__PROBLEM TO WORK ON__: Which lines run from the one containing "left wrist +" to the end of the listing below? Write them out exactly, both ends included, with nothing else.

# # # #

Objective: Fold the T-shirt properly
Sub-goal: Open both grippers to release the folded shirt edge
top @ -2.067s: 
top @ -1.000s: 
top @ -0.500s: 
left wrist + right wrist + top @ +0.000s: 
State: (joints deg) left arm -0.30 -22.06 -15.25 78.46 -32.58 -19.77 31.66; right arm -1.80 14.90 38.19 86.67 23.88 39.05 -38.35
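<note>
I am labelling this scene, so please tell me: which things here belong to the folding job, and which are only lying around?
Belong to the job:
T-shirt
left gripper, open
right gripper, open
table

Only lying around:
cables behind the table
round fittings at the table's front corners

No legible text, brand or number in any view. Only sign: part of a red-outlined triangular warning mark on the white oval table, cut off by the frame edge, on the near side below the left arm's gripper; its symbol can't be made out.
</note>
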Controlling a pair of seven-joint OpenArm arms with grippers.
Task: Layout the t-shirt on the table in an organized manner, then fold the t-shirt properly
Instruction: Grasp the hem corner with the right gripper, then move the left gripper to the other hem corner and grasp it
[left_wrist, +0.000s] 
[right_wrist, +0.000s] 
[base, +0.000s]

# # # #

__RESULT__:
left wrist + right wrist + top @ +0.000s: 
State: (joints deg) left arm -0.30 -22.06 -15.25 78.46 -32.58 -19.77 31.66; right arm -1.80 14.90 38.19 86.67 23.88 39.05 -38.35
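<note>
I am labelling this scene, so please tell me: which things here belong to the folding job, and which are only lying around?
Belong to the job:
T-shirt
left gripper, open
right gripper, open
table

Only lying around:
cables behind the table
round fittings at the table's front corners

No legible text, brand or number in any view. Only sign: part of a red-outlined triangular warning mark on the white oval table, cut off by the frame edge, on the near side below the left arm's gripper; its symbol can't be made out.
</note>
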Controlling a pair of seven-joint OpenArm arms with grippers.
Task: Layout the t-shirt on the table in an organized manner, then fold the t-shirt properly
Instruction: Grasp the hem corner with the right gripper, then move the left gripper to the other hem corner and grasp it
[left_wrist, +0.000s] 
[right_wrist, +0.000s] 
[base, +0.000s]

No further output is required for this answer.